**What you have to do:**
The lines wanted run from the first one below through the one with "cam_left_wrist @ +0". Return them exactly.

**Provided material:**
□ □ □ □ □
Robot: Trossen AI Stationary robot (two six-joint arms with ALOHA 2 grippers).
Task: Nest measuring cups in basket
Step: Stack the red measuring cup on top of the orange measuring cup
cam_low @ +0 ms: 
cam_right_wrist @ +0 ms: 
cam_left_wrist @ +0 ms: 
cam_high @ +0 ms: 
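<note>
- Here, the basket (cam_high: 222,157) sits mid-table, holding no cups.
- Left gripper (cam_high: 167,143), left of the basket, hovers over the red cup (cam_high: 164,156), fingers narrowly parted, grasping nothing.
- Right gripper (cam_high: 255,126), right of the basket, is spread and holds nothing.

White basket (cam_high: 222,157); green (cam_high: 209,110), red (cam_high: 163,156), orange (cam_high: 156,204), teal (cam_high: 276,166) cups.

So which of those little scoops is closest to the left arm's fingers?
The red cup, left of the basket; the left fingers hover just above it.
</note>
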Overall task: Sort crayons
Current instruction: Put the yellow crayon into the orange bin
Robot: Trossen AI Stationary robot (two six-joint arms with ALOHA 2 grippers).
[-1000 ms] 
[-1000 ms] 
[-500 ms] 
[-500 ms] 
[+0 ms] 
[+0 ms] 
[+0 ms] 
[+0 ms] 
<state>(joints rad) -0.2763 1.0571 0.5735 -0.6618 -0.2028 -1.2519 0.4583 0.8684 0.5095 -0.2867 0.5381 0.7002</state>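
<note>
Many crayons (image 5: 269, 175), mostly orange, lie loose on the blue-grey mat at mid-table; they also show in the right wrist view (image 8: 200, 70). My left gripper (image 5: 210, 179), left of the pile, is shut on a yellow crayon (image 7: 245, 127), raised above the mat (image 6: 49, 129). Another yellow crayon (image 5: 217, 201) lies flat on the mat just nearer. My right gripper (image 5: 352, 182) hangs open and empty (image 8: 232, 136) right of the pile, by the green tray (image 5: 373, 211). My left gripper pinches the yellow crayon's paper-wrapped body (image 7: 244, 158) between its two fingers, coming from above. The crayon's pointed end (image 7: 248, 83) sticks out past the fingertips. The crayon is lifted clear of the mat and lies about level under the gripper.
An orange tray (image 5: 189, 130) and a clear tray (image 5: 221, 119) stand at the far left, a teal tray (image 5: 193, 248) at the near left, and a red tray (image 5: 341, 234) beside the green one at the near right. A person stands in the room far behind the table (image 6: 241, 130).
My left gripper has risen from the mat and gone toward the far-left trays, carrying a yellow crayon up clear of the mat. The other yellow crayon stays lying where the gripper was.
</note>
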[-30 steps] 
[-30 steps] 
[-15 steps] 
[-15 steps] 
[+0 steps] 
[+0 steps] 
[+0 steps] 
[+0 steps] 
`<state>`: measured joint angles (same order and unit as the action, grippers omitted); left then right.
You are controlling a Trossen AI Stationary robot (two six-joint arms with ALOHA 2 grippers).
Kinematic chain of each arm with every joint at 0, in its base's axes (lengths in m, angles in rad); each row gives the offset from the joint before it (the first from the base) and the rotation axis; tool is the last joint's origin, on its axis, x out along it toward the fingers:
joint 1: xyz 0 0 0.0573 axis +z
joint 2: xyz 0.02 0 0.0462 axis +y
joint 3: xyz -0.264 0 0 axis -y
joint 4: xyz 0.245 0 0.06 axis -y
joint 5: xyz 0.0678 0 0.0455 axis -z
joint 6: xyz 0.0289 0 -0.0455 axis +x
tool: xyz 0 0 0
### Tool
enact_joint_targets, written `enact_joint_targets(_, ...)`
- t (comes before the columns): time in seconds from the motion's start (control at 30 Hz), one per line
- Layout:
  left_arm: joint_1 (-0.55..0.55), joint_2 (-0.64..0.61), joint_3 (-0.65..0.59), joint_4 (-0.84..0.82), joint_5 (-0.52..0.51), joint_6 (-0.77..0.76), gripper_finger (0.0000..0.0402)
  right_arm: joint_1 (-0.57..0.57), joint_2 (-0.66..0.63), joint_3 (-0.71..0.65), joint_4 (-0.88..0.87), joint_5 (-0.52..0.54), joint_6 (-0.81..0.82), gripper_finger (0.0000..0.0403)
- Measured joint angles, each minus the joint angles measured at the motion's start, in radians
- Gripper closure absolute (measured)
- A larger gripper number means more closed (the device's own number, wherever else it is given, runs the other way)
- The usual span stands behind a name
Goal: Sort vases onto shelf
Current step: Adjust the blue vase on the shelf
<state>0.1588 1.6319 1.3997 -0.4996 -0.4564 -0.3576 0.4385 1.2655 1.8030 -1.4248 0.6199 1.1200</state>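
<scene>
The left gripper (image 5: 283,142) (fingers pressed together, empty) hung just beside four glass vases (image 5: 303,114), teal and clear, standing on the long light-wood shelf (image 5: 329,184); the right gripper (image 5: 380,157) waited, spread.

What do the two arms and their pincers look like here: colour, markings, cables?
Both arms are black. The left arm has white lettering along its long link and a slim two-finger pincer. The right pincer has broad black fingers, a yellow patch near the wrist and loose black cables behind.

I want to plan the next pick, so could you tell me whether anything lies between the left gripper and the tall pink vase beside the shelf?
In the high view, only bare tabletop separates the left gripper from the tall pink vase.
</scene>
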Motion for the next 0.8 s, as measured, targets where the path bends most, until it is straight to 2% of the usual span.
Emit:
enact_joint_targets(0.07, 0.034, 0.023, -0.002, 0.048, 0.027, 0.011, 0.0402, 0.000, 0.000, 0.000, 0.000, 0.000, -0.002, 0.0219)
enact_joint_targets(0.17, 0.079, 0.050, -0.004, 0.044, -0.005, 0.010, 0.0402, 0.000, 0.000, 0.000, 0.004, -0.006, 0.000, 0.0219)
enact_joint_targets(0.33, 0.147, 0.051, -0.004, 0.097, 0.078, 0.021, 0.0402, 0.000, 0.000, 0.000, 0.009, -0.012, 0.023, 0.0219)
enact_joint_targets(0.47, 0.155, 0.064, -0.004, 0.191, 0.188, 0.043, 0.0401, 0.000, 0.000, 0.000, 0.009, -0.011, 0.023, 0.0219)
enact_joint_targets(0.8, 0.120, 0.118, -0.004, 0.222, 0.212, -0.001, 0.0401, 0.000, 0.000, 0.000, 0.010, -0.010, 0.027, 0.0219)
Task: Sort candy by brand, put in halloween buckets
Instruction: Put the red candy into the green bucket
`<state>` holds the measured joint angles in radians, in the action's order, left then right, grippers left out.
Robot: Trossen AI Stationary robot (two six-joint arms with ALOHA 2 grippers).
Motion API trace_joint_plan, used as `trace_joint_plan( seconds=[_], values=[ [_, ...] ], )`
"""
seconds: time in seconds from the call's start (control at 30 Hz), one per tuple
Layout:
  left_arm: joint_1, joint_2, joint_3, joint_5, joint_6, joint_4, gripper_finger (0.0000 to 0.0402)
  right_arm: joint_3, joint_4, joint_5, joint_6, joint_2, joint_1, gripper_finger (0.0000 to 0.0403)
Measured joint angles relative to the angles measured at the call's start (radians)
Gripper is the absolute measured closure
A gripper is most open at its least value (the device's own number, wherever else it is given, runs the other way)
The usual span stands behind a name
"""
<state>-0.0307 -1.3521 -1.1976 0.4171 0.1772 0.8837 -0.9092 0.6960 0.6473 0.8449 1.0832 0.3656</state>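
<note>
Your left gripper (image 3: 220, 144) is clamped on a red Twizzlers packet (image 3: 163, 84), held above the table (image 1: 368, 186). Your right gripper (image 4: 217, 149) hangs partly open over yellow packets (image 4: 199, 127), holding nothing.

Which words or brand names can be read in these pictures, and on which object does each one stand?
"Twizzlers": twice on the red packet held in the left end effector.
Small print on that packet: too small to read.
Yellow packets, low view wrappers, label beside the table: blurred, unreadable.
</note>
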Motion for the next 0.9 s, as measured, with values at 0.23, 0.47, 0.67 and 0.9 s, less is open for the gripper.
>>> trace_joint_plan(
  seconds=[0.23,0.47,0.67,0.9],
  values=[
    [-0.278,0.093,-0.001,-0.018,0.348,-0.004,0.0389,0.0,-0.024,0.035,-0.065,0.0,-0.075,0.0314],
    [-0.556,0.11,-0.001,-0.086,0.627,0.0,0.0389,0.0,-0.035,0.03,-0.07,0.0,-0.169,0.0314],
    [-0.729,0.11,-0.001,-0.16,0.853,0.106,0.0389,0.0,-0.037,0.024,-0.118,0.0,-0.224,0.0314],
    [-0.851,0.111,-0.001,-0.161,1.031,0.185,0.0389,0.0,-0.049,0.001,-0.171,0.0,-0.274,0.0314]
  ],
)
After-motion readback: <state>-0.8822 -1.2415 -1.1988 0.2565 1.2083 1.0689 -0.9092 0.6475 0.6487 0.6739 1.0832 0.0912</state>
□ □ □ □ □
**Solution to this problem:**
Robot: Trossen AI Stationary robot (two six-joint arms with ALOHA 2 grippers).
Task: Nest measuring cups in basket
Step: Stack the red measuring cup on top of the orange measuring cup
cam_low @ +0 ms: 
cam_right_wrist @ +0 ms: 
cam_left_wrist @ +0 ms: 

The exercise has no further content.